PROBLEM STATEMENT = All of the data that follows is to be printed exactly, without pictures.

DATA PROVIDED =
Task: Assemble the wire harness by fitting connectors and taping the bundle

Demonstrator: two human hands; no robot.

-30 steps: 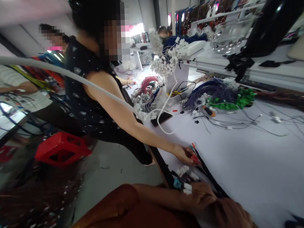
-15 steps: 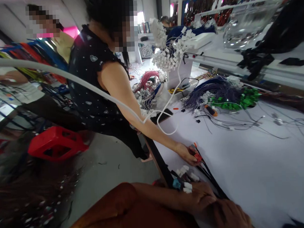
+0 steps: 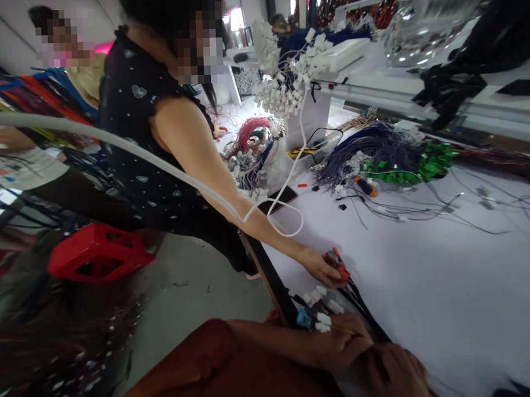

WRITTEN RESPONSE =
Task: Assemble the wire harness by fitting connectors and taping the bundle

Demonstrator: two human hands; no robot.

-30 steps: 
-15 steps: 
+0 steps: 

The response to this exercise is done.